In the Central District, a Japanese dessert born from nostalgia and tradition.

Art Oki is happily off his feet, sitting inside Umai-Do, his tiny Japanese sweets shop in the International District. Buzz-cut and bespectacled, the soft-spoken 60-something is Seattle to the core: born and bred on Beacon Hill, employed for 30 years as a financial analyst for the city. Now he’s retired and collecting a pension but still working—as an entrepreneur and artisan, making and selling mild, traditional Japanese sweets in an era where candy is like crack.

The slow rhythm of his speech brings casual enlightenment about Seattle history. Oki mentions he does judo at Seattle Dojo in the Central District, which turns out to be the first-ever judo dojo in the United States. He says he opened Umai-Do a few blocks away, at Jackson Street and 20th Avenue, because the space it occupies used to be an iconic Asian-American diner called the 300 Restaurant. The 300 sign remains outside as homage, confusing occasional patrons who come looking for the lunch special.
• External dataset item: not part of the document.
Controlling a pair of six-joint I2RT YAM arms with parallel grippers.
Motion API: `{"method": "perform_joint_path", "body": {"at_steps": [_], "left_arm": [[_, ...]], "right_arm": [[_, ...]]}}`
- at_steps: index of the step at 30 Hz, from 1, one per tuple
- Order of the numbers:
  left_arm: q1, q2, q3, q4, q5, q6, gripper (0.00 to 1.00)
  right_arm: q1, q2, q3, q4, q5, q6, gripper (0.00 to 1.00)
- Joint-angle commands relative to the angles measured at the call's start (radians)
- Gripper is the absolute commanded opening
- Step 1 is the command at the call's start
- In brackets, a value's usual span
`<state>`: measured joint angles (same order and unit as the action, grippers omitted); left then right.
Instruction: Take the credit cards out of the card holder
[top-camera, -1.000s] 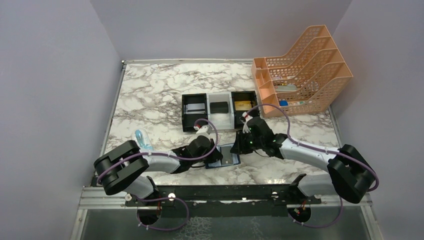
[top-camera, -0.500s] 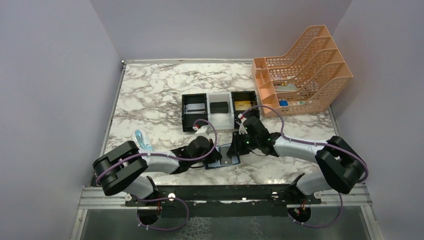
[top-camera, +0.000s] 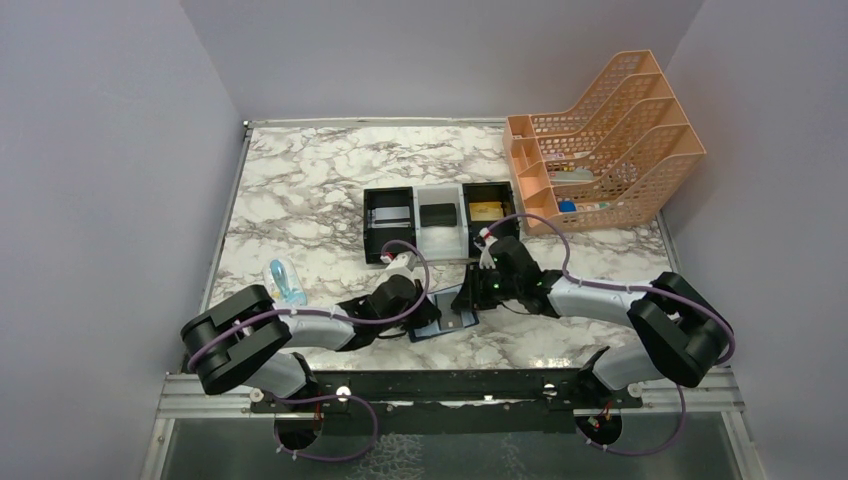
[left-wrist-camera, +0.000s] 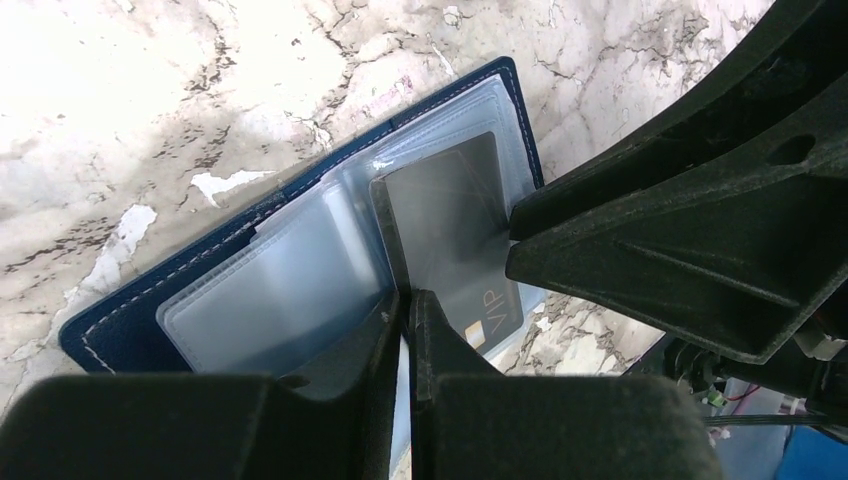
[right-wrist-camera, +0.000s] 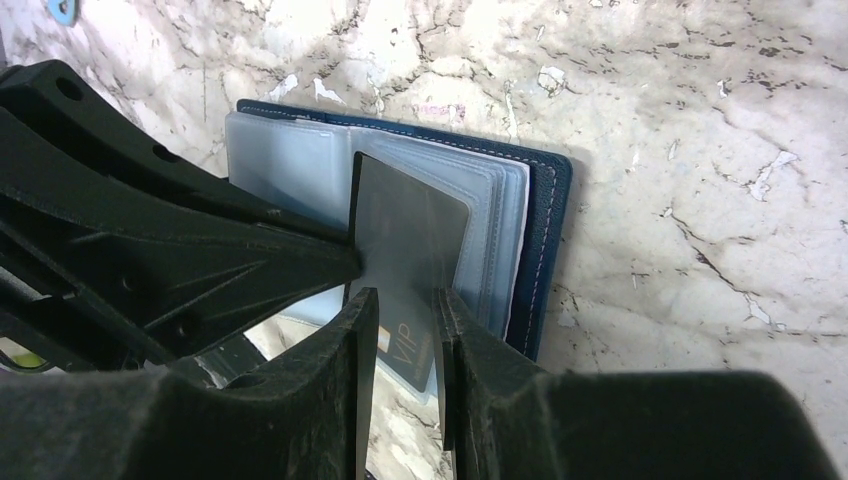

Oki has dedicated the last six years of his life to a squishy rice-and-bean confection called manju, an old-school hand-held dessert, often consumed with tea, which originated thousands of years ago in China. It’s popular in Korea and Vietnam, but Oki practices its very prim-looking Japanese iteration. He learned manju-making a few years back as an apprentice at Fugetsu-Do in Los Angeles. Apprenticeship is rare in order to keep secrets secret, he says, but because he lives in Seattle, he was deemed an insufficient threat to business.

In Seattle, manju dates back to the 1970s and a Japantown bakery called Sagamiya. Oki would visit there with his parents and covet imogashi, dome-shaped cookies he describes as a Japanese snickerdoodle. Now Oki sells imogashi at Umai-Do. They’re cakey and cinnamon-y with pureed lima bean inside, borderline unsweet and dynamically textured; the flake of the cake versus the glide inside. They’re homey, even if you’ve never had anything like it.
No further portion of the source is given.